# In utter shock !! But refusing to believe!!!



## LisaL29 (Apr 5, 2012)

I've just got a BFP 10dp2dt, my symptoms have got less instead of more and ate following the lead up path to AF, please can some one advise by looking at this?


0dpt. Morning of transfer VERY bad period pain....and I hadn't even got started!
1dp2dt Sore Ovaries severe, period pain moderate 
2dp2dt Sore ovaries severe, period pain moderate.  Bloated
3dp2dt Sore ovaries moderate, period pain moderate, nipple severe.  Bloated
4dp2dt period pain mild, nipple severe, breasts sore.  Bloated
5dp2dt nipple sore moderate, breasts sore moderate, period pain mild.  Bloated
6dp2dt nipples mild, period pain very mild, metallic taste in mouth.  Bloated
7dp2dt nipples only sore when poked hard!  Period pain more sharp sometimes mild sometimes intense.  Woke about 3am with quite intense period pain, passed or at least didn't keep me awake.  Bloated
8dp2dt nipples only mildly sore when touched, low pubic bone period style shooting pain between mild & intense.  bloating down
9dp2dt As in 8dp2dt but with low back ache and hot flush.  Tested in evening and almost as faint as an evap line so dismissed it, plus urine was practically all water as I'd just drank 500ml, bloating down more

10dp2dt. Woke today with the worst AF pains and sore breasts, just as they were at start, EXACTLY like I am when AF is around the corner.  After being up an hour and by now all pain had left apart from the on and off low pubic Af pain, breast sore when poked.

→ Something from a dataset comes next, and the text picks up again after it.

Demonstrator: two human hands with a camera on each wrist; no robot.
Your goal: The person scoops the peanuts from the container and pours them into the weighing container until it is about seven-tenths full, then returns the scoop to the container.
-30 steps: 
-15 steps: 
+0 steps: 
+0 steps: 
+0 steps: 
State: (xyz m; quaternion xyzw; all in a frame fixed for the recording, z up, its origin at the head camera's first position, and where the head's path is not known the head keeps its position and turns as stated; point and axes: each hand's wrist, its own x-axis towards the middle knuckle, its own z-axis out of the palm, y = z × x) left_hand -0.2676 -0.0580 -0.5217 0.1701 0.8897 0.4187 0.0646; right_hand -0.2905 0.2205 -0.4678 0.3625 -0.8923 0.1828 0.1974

So dis heartened this is how I feel when AF is 2 days away so at 11.30pm I tested and a light but VERY noticeable 2 pink lines!!!!  BFP!!!  Bloating also gone??  So basically I get this positive BFP and all symptoms after slowly the last 3 days eased off and are now practically non existent.  The exact route my Af takes when it's just 2 days away. What is going on? Since its midnight and nowhere within 40mile radius is open I'm left with a head melter to 2mo . 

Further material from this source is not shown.